Yesterday, August 1, 2017, was the final day. 14 Beacon Street, the historic home of the American Congregational churches, took on a new owner, Faros Properties. It will remain an office building and the Congregational Library & Archives will continue on in its accustomed space — but now as one tenant among many, no longer the landlord.
The decision to sell 14 Beacon Street was weighty, complicated and historic. The story goes back to 1853, when the American Congregational Association, owner of the building and the library, was first formed. This was a time when denominational identity — and particularly the records of the past — were major issues for Congregationalists. Unlike Presbyterians and Methodists and Episcopalians, they had no central core. Congregationalists were a loose coalition of regionally organized churches, not really a denominational at all.
The ACA was typical of nineteenth-century voluntary societies. It was a small group of ambitious souls who took on two daunting but important tasks: create an archive of historical memory, and build a denominational headquarters. No one else was seeing to either one. Congregational missionary and educational and social service agencies were scattered around Boston and around the country. The records of Congregational history were languishing in church basements (as many still are) or being absorbed into other libraries.
More than half a century later the ACA succeeded. In 1898 the proprietors dedicated a grand new denominational headquarters — Congregational House — sitting at the top of Beacon Hill in Boston. They had raised the money themselves over the course of decades, through hundreds of individual donations, but they did not think small. The library occupied the second floor, an elegant high-ceiling reading room overlooking the famous Granary Burial Ground. The upper floors housed the American Board of Commissioners for Foreign Missions, the earliest and largest of the Protestant missionary agencies, as well as women’s missionary organizations, educational and social service efforts, and Pilgrim Press with all its enormous machines.
The early years of the twentieth century must have been a heady time in that building. (Local guidebooks described it as a "beehive of benevolent activity".) But it could not last. By the 1970s, most of the denominational agencies had moved out, first to New York City, and then to Cleveland. 14 Beacon Street began to fill with local nonprofit organizations, providing non-luxurious office space a stone's throw from the Massachusetts statehouse.
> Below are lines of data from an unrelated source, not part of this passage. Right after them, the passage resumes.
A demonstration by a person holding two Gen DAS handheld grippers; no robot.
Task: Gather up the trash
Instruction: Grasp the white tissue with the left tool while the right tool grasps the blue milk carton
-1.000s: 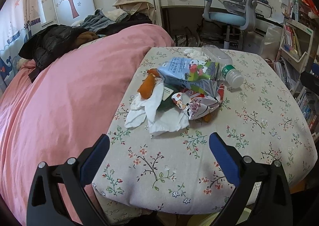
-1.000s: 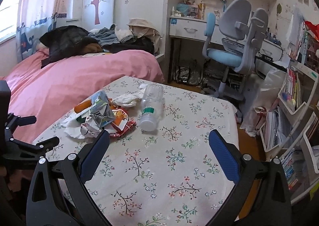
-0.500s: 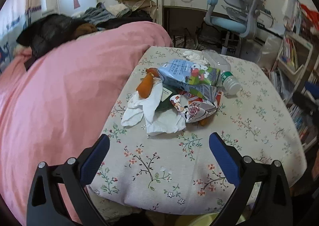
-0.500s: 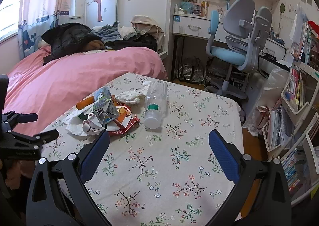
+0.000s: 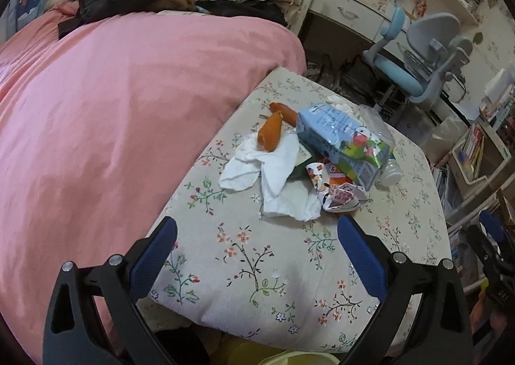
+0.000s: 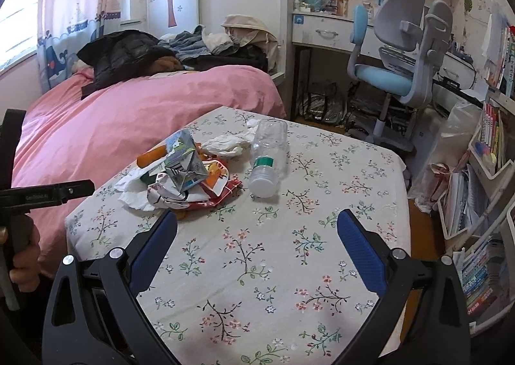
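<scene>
At the near edge of a flower-print table [image 5: 244, 268], the left gripper [image 5: 257, 236] is hovering with its blue fingers [image 5: 154, 255] spread wide and nothing between them; the right gripper [image 6: 257, 233] is hanging over the cloth the same way, spread and empty. By the look of it, collecting is only getting under way: no piece of trash is yet being held or lifted, and the whole job is lying ahead. Just beyond the left gripper, crumpled white tissues [image 5: 273, 178] are sprawling beside a crushed snack wrapper [image 5: 338, 194]. Behind them a flattened blue carton [image 5: 341, 136] is resting on the heap, with two orange carrot-like pieces [image 5: 272, 131] at its left. An empty plastic bottle [image 6: 268, 155] is lying on its side just right of the pile, cap toward the camera. A pink bedspread [image 5: 112, 107] is filling the background. Compared with a second ago, the left gripper is sitting closer and further left, rolled so the pile appears tilted, while the right one is edging slightly nearer; the trash itself is unmoved.
</scene>
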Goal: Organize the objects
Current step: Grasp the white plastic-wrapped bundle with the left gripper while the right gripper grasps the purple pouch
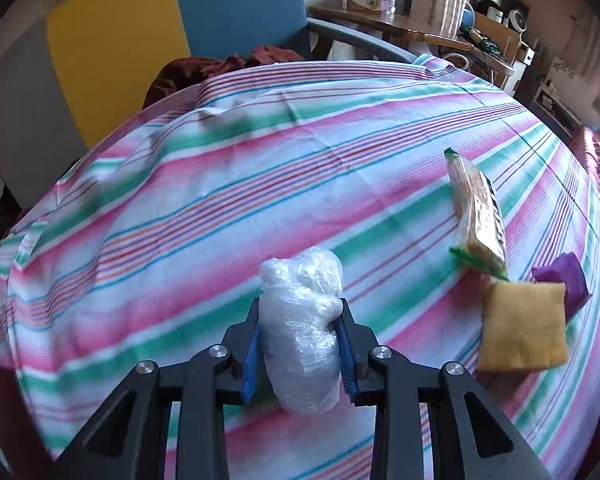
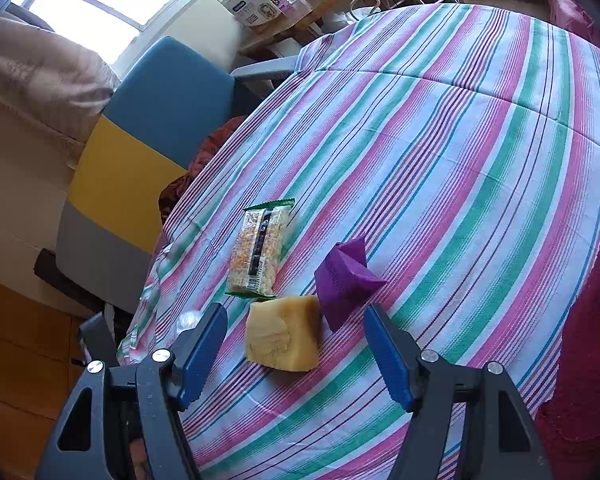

The library remained, but in shadow. The internet age threatened to end it altogether: why endure the horrors of traffic and parking in downtown Boston when information was available at the press of a computer key?
As many readers of this blog know very well, today the Library and Archives are thriving, fulfilling the historical mission taken up in 1853, thanks in part to that internet world, but also to a hardworking staff and visionary board. From small beginnings — in 2004 one could still hear the ping of typewriters echoing in the usually empty reading room — the library has become a leader in digital preservation. Our massive effort to save and digitize colonial-era church records, the oldest documents in American history, is now supported by major grants from the National Endowment for the Humanities and the Mellon Foundation. The CLA is a vital part of the world of historic preservation and scholarly study, and dedicated to making all of its resources available to the public. It alone preserves the memories of the Congregational churches, from their earliest beginnings to the present.
The ACA owned the building as long as it could. This was our endowment, after all. We treasured the work of our building staff — Carol Doherty, Suchesta Flynn, John Beattie, and David Chroniak — and endeavored to serve tenants as best we could for as long as we could. Ultimately the ACA faced the limitations all nonprofits do, particularly the realization that maintaining downtown Boston real estate was beyond its mission. Small wonder that the ACA board had started debating the sale issue in the 1930s, and with renewed intensity in the 2000s, as 14 Beacon passed its first century mark.
The sale is a moment for celebration, but also sadness. The Congregational Library & Archives has ensured its future: proceeds from the sale will provide adequate, though not lavish, financial resources, and will allow us to concentrate our intellectual resources on building a future instead of managing an edifice. The building will be in better hands, and it will receive the care it deserves. The board chose a new owner who understands the history of the building and its importance in Boston and Beacon Hill. But the future will be different. Many of us, I know, are grieving this change.
I have wondered a lot lately what the founders of the ACA would think about all this, and here's what I've decided: as Congregationalists they would have understood the need to stay institutionally nimble, to keep the apparatus as simple as possible. There were good reasons why Congregational churches were always bare of ornament and the worship service plain and simple. That is the Congregational Way. I believe the founders would rejoice that we are honoring their core mission, to preserve irreplaceable historic documents, and to make sure memories stay clear and relevant.